Riyadh Shopping Festival (July)

Held every year in July, this festival is a shopaholic's dream with bargains and discounts galore to be found. Goods such as garments, accessories, electronics, traditional jewellery and shisha are all available at the appointed spots throughout the city.

Eid Al-Fitr and Eid Al-Adha Festivals

The two annual Eid feasts are the biggest Islamic festivals and are celebrated with great ceremony in Riyadh. Eid al-Fitr comes right after the holy month of Ramadan. Eid al-Adha takes place after the Hajj pilgrimage. There are massive celebrations all over the city at malls, embassies and in the streets. Residents get into the spirit by decorating their homes and preparing sumptuous meals for family and friends. Many shopkeepers also show their generosity by providing free Eid gifts with each purchase, like chocolates and toys for children.

Getting Around in Riyadh

Expats may feel somewhat restricted when it comes to getting around in Riyadh. Cars are cheap, so most new arrivals opt to get a personal vehicle with a driver. While some expats do drive themselves, it can be a frustrating exercise. 
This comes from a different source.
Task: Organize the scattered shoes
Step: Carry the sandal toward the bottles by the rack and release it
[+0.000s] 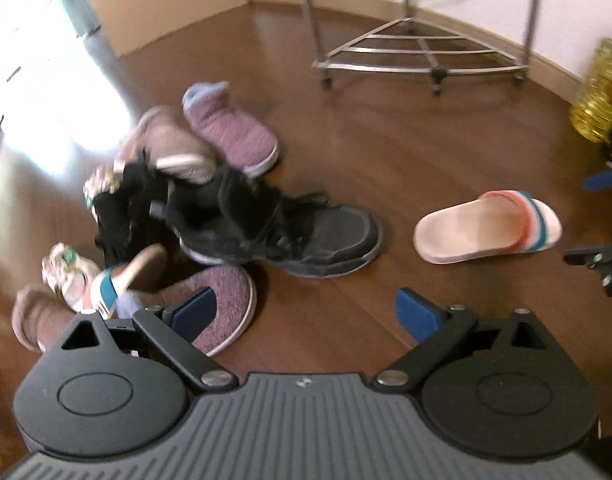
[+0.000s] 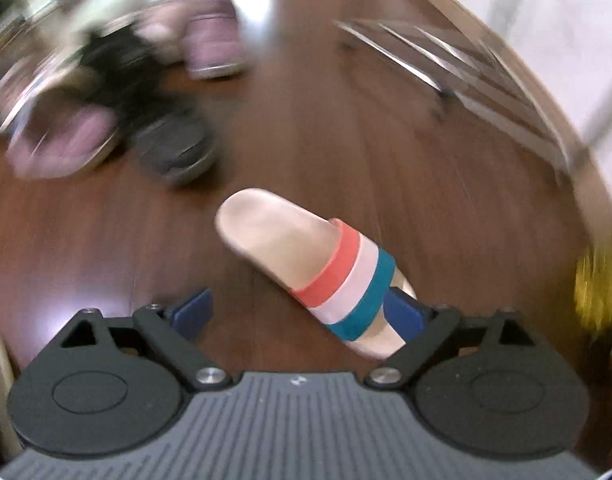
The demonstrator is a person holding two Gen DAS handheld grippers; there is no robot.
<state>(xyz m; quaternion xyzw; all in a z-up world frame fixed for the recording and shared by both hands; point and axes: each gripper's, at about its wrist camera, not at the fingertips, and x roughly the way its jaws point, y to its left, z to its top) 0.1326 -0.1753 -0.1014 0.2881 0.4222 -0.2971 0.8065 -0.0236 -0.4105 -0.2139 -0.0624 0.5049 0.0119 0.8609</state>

Public transport in Riyadh is limited. The bus network is not user friendly, especially for foreigners who do not understand Arabic. A metro system has been under construction for a number of years but has experienced several delays. Until the completion of the project, though, taxis provide a useful alternative for getting around in Riyadh.

Driving in Riyadh

Expats in Riyadh often find they can afford cars they wouldn't have been able to back home thanks to low import duties and cheap petrol. Roads in the city are well maintained, but local drivers are notorious for being aggressive and reckless, so many new arrivals hire a personal driver.

Speeding, cutting across lanes to turn, not indicating and ignoring right-of-way rules aren't uncommon, so driving defensively is advised. Expats can drive with a foreign or international driver's licence for up to three months, after which they're required to apply for a Saudi licence.

Traffic cameras are increasingly being used to deter drivers from running red lights and speeding, and fines can be steep. Expats should check the government website frequently to see if they have any as it is not permitted to leave the country with unpaid fines.

There have been some positive changes in regard to the rights of women to drive in Saudi Arabia. Although women were previously not permitted to have driver's licences in the Kingdom and were therefore unable to drive, the government has implemented legislation to change this and, since mid-2018, women are allowed to drive in Saudi Arabia.

Public transport in Riyadh


Historically, the bus network in Riyadh has been very limited. However, as part of the government's vision for 2030, it has been investing heavily in expanding public-transport systems in Riyadh. This means that more extensive bus routes are on the way.

While buses do exist in Riyadh they are rarely used by expats. It's quite difficult for new arrivals to get to grips with the bus system in Riyadh as there are no posted stops and routes are usually written in Arabic. Some expat compounds provide busses for short journeys to and from nearby shopping centres.

Taxis in Riyadh

Taxis are abundant in Riyadh and are a good option for expats who don't want to buy a car. They are reasonably priced and drivers will usually use the meter if the passenger doesn’t negotiate a fixed price.
The level of a taxi driver's English can vary from fairly decent to non-existent, so it's best to have the destination written down in Arabic before starting a journey.

Ride-hailing services such as Uber are operational in Riyadh and can be a useful tool in bridging language barriers.